He’s friendly, warm and inviting — just like the cups of tea the historic hotel serves year-round at Blu on the 23rd floor.

“In my 40 years of serving tea at The Pfister, I have formed so many relationships with loyal guests that enjoy our afternoon tea regularly,” says Rodriguez, tea butler at The Pfister Hotel. “Many of them are so loyal that they began coming as early adults and are now passing on the tradition to their children and grandchildren. Serving the next generation of tea timers is such a special experience and one that I hope makes them guests at afternoon tea for years to come.”

In recognition of his decades-long service and commitment to guests, Rodriguez was recently named a finalist for Ambassador of the Year for Historic Hotels of America’s Awards of Excellence.

“I was shocked and surprised to be nominated — it’s a big honor for me and our hotel that I’m part of this program,” he says. “People do care and appreciate the work that employees do at each establishment for a company.
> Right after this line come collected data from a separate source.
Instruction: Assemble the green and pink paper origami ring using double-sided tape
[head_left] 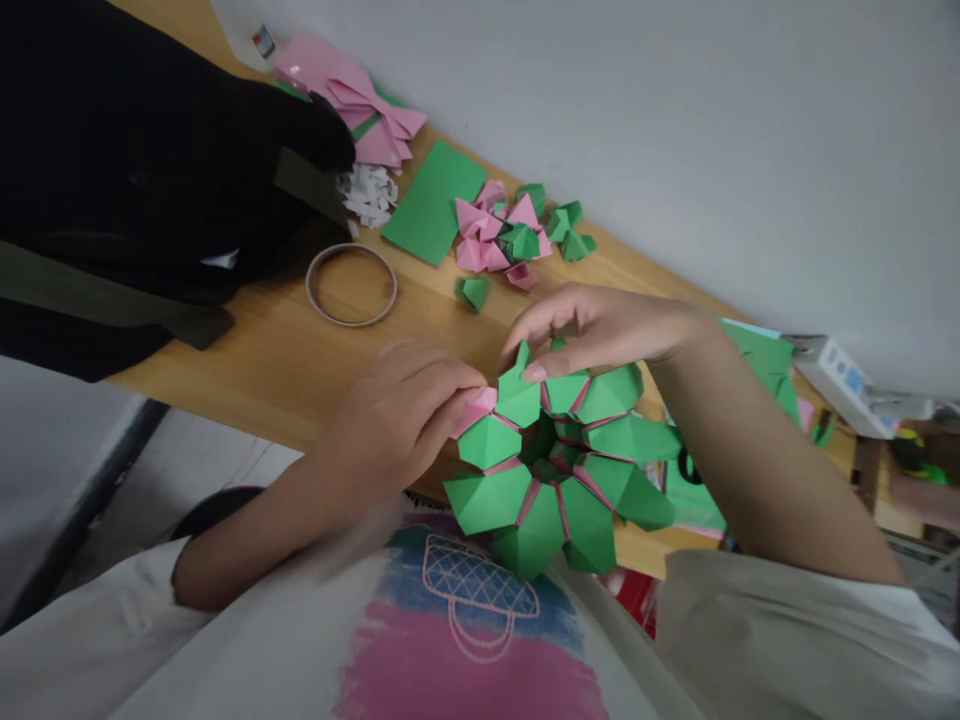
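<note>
A ring of folded paper pieces, the green and pink paper wreath, is held up in front of my chest, over the near edge of the table. My left hand pinches a pink folded piece at the ring's left side. On the far side, my right hand grips a green folded piece of the same ring, its thumb on the front and the fingers behind. The right fingertips are partly hidden. Pink strips show between the green petals around an open centre.
On the wooden table lie loose pink and green folded pieces, a green sheet, a tape ring, white paper scraps and pink paper. A black bag covers the left end; a white power strip is right.
</note>
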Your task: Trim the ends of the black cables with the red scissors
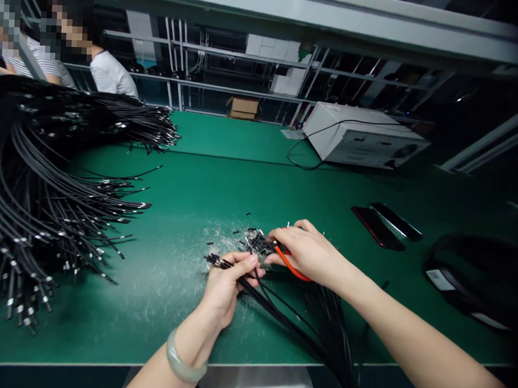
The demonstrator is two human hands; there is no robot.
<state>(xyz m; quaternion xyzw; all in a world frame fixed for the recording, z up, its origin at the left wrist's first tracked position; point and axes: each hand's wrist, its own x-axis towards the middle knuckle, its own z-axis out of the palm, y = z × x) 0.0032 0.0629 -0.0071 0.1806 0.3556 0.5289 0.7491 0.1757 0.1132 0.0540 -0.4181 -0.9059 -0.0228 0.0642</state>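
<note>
The left hand [224, 287], thumb uppermost, pinches black cables [280, 317] near their ends; holding those tips steady and separated should help the orange-handled hand tool [288, 265] gripped in the right hand [308, 250], knuckles up. Both nearly meet over short black pieces [257, 241] — the cables trail across the green worktop [150, 326] past its near edge.

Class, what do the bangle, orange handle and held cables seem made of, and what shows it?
Bangle: perhaps polished stone or glass; pale green, glossy.
Orange handle: probably plastic or rubber; bright, smooth colour.
Held cables: likely plastic-sheathed; black, bending, faintly shiny.
</note>
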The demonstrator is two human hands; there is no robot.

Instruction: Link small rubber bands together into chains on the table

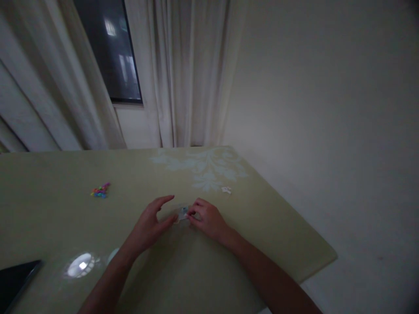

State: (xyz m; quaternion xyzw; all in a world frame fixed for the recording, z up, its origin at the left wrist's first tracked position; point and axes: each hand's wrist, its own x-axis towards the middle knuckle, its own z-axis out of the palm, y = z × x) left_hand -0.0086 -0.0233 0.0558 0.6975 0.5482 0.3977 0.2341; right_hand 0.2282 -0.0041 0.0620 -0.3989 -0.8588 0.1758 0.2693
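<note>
A small, pale, partly see-through piece [182,213] with a dark bluish spot lies on the table between my hands. My left hand [153,221] is at its left side, thumb and forefinger spread wide apart, the thumb tip by the piece's near-left edge. On the other side, my right hand [205,217] has its thumb and fingers pinched together at the piece's right edge. What sits inside that pinch is too small to make out. Whether the left thumb presses on the piece or only rests beside it, I cannot tell.
A heap of small, many-coloured pieces [101,191] lies farther left on the table [65,226]. Some small white bits [226,190] are beyond my right hand. A dark flat object [16,281] juts in at the lower left. The right table edge runs beside the wall [327,109].
</note>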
I think it gives people ambition to keep working and doing the best they can.”

An American Dream

Rodriguez wasn’t always a “tea sommelier.” He grew up in Mexico and arrived in the U.S. at age 20, residing in Texas and then Chicago and Indiana. While attending a church in Indiana, a family he was close to was moving to Milwaukee and invited him along. He loved the city so much that he decided to stay.

Upon attending church in Milwaukee, Rodriguez met a custodial supervisor at The Pfister who was able to get him a job. In 1975 he started as a custodian. From there, he moved his way up to be a busser in one of the restaurants, a server for room service, then a manager for the room service division and the mini-bar porters.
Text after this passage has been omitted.